### Data extract
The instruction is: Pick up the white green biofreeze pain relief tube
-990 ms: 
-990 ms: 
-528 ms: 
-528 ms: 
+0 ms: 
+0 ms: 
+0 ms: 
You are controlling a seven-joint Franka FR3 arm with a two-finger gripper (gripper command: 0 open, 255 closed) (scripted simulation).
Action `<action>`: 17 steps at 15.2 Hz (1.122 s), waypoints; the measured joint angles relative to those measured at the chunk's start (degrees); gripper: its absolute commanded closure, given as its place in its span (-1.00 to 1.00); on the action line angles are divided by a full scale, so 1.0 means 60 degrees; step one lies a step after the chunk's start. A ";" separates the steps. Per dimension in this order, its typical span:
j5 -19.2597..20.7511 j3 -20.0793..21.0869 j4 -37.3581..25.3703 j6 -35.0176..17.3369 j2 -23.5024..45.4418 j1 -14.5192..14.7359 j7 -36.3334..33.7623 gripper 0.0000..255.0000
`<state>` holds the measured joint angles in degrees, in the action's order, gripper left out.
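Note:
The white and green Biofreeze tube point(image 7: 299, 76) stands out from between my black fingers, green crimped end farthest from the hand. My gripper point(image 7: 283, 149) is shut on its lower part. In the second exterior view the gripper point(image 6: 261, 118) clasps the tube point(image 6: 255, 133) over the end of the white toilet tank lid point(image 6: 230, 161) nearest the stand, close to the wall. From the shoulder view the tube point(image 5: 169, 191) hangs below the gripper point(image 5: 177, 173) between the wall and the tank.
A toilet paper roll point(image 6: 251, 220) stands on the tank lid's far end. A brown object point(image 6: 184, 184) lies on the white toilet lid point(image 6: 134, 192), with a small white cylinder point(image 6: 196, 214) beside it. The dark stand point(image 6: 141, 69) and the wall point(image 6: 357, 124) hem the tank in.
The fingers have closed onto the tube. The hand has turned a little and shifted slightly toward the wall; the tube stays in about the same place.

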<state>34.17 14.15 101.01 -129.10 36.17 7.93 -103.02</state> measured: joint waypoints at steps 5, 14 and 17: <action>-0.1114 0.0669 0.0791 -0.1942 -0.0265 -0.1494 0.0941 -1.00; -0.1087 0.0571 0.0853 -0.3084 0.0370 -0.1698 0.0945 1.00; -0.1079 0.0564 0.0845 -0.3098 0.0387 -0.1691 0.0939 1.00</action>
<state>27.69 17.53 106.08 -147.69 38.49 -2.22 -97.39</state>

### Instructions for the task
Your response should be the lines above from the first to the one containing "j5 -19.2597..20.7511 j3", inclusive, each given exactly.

### Finished task
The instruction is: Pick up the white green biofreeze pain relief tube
-990 ms: 
-990 ms: 
-528 ms: 
-528 ms: 
+0 ms: 
+0 ms: 
+0 ms: 
You are controlling a seven-joint Franka FR3 arm with a two-finger gripper (gripper command: 0 open, 255 closed) (scripted simulation).
Action `<action>`: 17 steps at 15.2 Hz (1.122 s), waypoints; the measured joint angles relative to those measured at the chunk's start (degrees); gripper: its absolute commanded closure, given as its place in its span (-1.00 to 1.00); on the action line angles are divided by a full scale, so 1.0 means 60 degrees; step one lies a step after the chunk's start. A ";" separates the steps. Per dimension in this order, its typical span:
j5 -19.2597..20.7511 j3 -20.0793..21.0869 j4 -37.3581..25.3703 j6 -35.0176..17.3369 j2 -23.5024..45.4418 j1 -14.5192..14.7359 j7 -36.3334..33.7623 gripper 0.0000..255.0000

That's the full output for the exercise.